Ada juga safety belt untuk mengamankan proses operasi mesin slotter, yang juga masih harus didatangkan dari Taiwan seharga Rp 10 juta-an untuk kapasitas lima mesin. Bisa pakai yang bekas dengan beda harga sekitar 40% lebih murah. “Untuk awal butuh modal minimal Rp 200 juta hingga Rp 500 juta,” ungkap Aslam.

Benny mengatakan, untuk bisa merintis usaha ini, selain modal yang besar juga memerlukan tenaga ahli untuk mengawasi pembuatan mesin. Saat ini, ia mempekerjakan lima teknisi yang memahami betul seluk beluk mesin pembuat kardus kemasan siap pakai.

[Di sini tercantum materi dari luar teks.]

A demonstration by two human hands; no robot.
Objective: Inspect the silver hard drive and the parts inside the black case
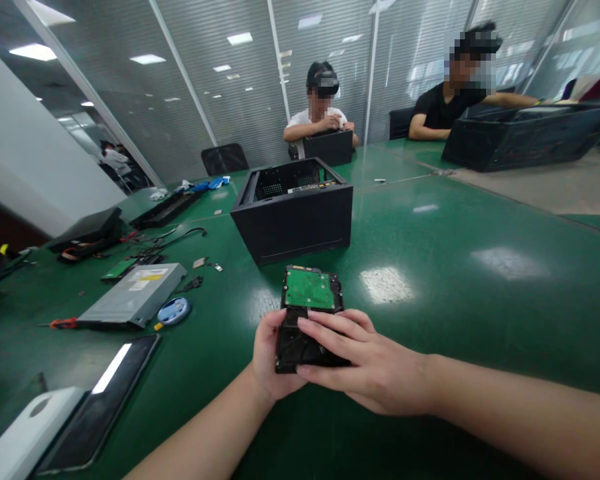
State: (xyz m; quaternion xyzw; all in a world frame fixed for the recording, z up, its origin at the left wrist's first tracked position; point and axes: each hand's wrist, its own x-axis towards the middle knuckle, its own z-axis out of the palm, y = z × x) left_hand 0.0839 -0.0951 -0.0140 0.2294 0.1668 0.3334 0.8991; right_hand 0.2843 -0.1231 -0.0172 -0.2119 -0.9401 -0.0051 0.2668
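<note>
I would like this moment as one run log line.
left hand: holds hard drive | right hand: fingers over its black part | beyond: open-topped computer case | left side: optical drive

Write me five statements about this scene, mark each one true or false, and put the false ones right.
1. The left hand and the right hand both touch the hard drive. True.
2. The green circuit board on the hard drive faces down at the table. False: it faces up, in plain view.
3. A blue round object lies on the table beside a silver disc drive. True.
4. An open-topped computer case stands on the table beyond the hands. True.
5. The silver disc drive lies inside the computer case. False: it lies on the table, to the left of the case.
</note>
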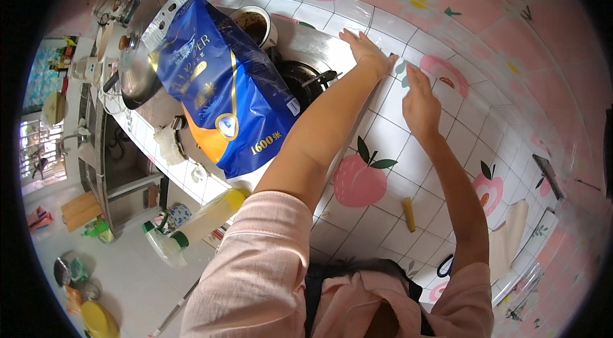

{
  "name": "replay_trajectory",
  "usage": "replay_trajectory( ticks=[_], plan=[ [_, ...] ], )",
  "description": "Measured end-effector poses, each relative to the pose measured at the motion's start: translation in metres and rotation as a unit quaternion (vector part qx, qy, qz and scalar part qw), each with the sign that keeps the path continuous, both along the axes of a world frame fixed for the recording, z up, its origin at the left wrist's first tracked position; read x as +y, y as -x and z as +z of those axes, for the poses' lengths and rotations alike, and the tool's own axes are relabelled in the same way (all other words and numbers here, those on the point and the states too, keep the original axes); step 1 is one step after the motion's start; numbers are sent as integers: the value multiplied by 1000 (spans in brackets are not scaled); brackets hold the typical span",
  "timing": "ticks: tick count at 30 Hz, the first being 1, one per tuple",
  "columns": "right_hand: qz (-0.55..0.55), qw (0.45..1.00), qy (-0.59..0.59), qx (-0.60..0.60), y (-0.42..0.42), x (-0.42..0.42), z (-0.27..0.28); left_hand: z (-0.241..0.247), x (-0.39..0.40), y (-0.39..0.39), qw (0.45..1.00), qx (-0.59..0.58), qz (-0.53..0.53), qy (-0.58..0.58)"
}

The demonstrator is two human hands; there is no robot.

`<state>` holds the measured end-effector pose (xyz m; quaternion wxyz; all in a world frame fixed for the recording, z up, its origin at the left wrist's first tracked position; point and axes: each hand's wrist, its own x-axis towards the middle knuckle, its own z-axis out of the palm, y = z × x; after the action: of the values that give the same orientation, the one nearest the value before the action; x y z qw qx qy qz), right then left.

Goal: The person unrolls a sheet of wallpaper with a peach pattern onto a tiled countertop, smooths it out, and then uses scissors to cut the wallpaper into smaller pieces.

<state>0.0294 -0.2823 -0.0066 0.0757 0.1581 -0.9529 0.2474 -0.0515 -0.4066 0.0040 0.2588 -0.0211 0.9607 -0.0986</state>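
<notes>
My left hand (368,54) reaches far forward, fingers spread, over the seam between the steel gas stove top (316,41) and the white tile-patterned sheet (383,98) with pink fruit prints. Its thumb points towards my right hand (422,107), which rests on or just above that sheet with its fingers extended and close together. Neither hand shows anything held. A big blue plastic pack (225,94) lies on the stove, left of my left forearm. Beyond it is a white enamel mug (252,26) with dark stains inside. A yellow strip (408,214) lies on the sheet between my forearms.
A lidded steel pot (141,58), a burner (304,80) and a crumpled cloth (170,145) are at left. A spray bottle (167,242) is beside the counter edge. Dark-handled scissors, partly hidden (445,266), and a beige sheet (510,237) lie at right. Pink tiled wall (479,12) bounds the counter.
</notes>
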Motion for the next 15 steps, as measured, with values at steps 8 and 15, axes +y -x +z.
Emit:
replay_trajectory(
  ticks=[8, 15],
  plan=[
    [-177, 966, 158, -103, -128, 69, -8, 15, 10, -31, 951, 67, -93, -286],
    [-294, 917, 263, -62, -234, 119, -36, 22, 75, -155, 812, 245, -15, -530]
  ],
)
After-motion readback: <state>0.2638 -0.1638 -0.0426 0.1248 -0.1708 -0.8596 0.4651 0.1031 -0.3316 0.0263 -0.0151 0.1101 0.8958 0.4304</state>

Dan jelas, usaha ini bukan skala rumahan. Benny bilang, untuk bisa memproduksi mesin kardus kemasan, butuh bengkel kerja alias workshop minimal seluas 100 meter persegi (m²). Semua pengerjaan, mulai proses perakitan, pengelasan, dan finishing, ada di satu lokasi. Ia memiliki pabrik seluas 500 m² di Gunung Putri, Bogor.

Untuk memasarkan mesin kardus kemasan juga butuh upaya tersendiri. Tidak mudah masuk ke pasar lantaran produk luar negeri sudah merajalela. Oleh karena itu, Anda harus bisa meyakinkan calon konsumen bahwa produk Anda tidak kalah secara kualitas.

Caranya, dengan memberikan garansi minimal satu tahun, potongan harga, dan kekuatan pemasaran lewat website. Benny rutin melakukan update video tentang proses produksi mesin kardus kemasan lewat situs resmi miliknya.

Untuk bulan-bulan awal, biaya promosi bisa mencapai Rp 3 juta hingga Rp 5 juta per bulan. Itu mencakup promosi berbayar via jejaring sosial Facebook maupun Instagram.

Aslam juga menyarankan promosi yang gencar di media sosial dan marketplace. Tidak dipungkiri, konsumen utama mesin ini adalah para produsen kardus kemasan yang lebih banyak menawarkan produknya di dunia maya. “Sekitar 70% konsumen berasal dari pelaku kardus kemasan yang memasarkan produk mereka secara online,” jelas Aslam.

Tidak hanya lewat saluran online, jalur pemasaran offline juga masih Aslam lakukan. Misalnya, mencetak brosur untuk dia bagikan ke produsen-produsen kardus kemasan.

Bicara prospek, Benny yakin, ke depan makin ciamik. Buktinya, dalam setahun belakangan, ia mengalami pertumbuhan penjualan. Plus, masa depan industri perdagangan elektronik (e-commerce) yang kian cemerlang.

Tinggal bagaimana produsen memperbaiki kualitas dan strategi pemasaran.